Michigan funding includes:

• $38 million for military construction, including $8.9 million to replace troop quarter at the Alpena Combat Readiness Center, $7.1 million for an A-10 flight simulator and operations workspace for the 127th Wing A-10 Squadron at Selfridge Air National Guard Base, and $14 million for facilities for the 110th Fighter Wing at the Battle Creek Air National Guard Base.

• $28.2 million for the Great Lakes Fishery Commission to restock fish and control the sea lamprey.

• $500,000 to rehabilitate the Detroit City Airport's taxiway A and east end runway, and $730,500 for the Oakland County International Airport Terminal Building.

• $750,000 to renovate the roof of the historic Detroit Institute of Arts.

• $3.5 million for the Ann Arbor-to-Detroit Regional Rail project.

• $1 million for Detroit's Eastside Firearm Reduction Initiative, which would increase police visibility in the eastern and northeastern areas to reduce shootings, armed robberies and carjackings.

• $350,000 to install technology recognizing license plates in some Detroit Police cruisers to make it easier to find stolen or wanted vehicles.
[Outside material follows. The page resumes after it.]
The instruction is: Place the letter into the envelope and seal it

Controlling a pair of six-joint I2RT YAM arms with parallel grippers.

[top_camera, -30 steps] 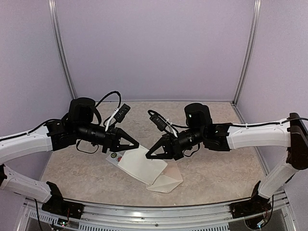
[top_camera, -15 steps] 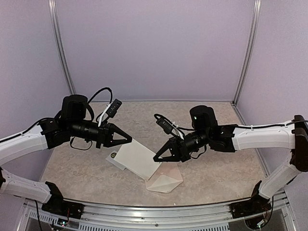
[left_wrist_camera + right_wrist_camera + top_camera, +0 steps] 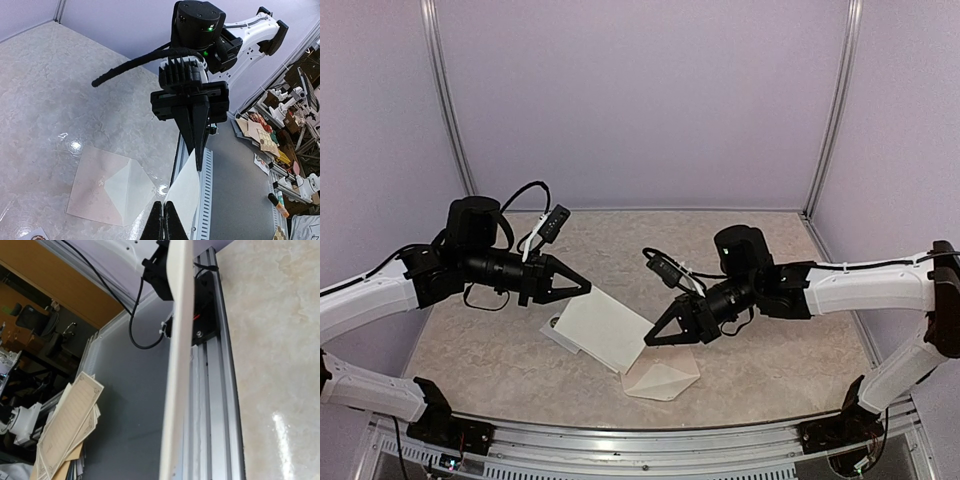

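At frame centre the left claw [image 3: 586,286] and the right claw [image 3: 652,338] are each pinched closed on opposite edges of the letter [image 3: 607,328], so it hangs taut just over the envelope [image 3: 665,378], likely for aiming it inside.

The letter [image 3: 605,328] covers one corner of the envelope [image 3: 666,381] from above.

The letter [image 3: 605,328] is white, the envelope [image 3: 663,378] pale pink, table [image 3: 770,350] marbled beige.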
• $1 million for the Thunder Bay National Marine Sanctuary and Underwater Preserve, which protects scores of historic shipwrecks.

• $1.3 million for construction of a Troy-Birmingham Multi-modal Transit Center, which would be a hub for regional public transportation, combining Amtrak rail, SMART bus services, and taxi connections.
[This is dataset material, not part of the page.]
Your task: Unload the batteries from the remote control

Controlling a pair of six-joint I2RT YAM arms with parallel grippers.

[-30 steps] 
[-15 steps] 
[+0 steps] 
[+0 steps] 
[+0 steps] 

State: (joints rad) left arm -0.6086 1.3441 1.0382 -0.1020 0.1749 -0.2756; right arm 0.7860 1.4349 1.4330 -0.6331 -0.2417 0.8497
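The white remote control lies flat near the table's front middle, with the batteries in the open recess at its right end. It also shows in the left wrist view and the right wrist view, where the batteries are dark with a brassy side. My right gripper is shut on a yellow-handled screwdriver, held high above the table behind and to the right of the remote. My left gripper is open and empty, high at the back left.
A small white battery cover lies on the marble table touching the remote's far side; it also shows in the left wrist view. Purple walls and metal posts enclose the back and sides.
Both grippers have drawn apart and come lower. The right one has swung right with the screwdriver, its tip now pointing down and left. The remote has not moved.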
"A new regional transit center will spur business growth, create jobs and allow residents and visitors to travel more easily in and out of Oakland County," said Rep. Gary Peters, D-Bloomfield Township, who pushed for the funds.

"Local residents have been pushing for more public transportation for years, and this transportation hub will be a cornerstone of a larger regional public transit plan," said Peters, who is meeting with local authorities Monday to discuss the next steps for the transit center.

The bill contains $447 billion for transportation, justice, health, education, veterans and several federal agencies that have been operating on a stop-gap measure set to expire Friday.

The bill also includes $650 billion in mandatory payments for federal benefit programs such as Medicare and Medicaid, and an average 2 percent pay raise for federal workers.

Republican opponents said the bill spends too much at a time of enormous federal deficits.

"Obviously we need to run the government, but do you suppose the government could be a little bit like families and be just a little bit prudent in how much it spends?" said Sen. Jon Kyl, R-Ariz.

But the he National Automobile Dealers Association was pleased by the dealer provision, which gives terminated dealers and those expected to be closed 45 days to file an appeal, after which a neutral arbitrator will weigh the economic interests of the manufacturer, dealer, and taxpayers, who provided $62 billion in funds to help GM and Chrysler survive.

"The amendment will provide a fair process to address dealer concerns about the recent closures of General Motors and Chrysler dealerships, and will give affected dealers transparency and the right to arbitrate to regain their dealerships," the group said in a statement.

Mark Reuss, GM's new North America president, has called the provision "a good thing" and "an opportunity for all of us to make the right decisions and move on." It's uncertain whether Chrysler will fight the provision, and spokeswoman Linda Becker did not respond to a request for comment.

Rep. John Conyers, D-Detroit, the chairman of the House Judiciary Committee, said the arbitration process will serve the interests of the automakers and dealers.

"Just as manufacturers need a strong and robust dealer network, dealers are critical parts of the distribution chain and important actors in their local communities, offering hundreds of thousands of jobs," Conyers said.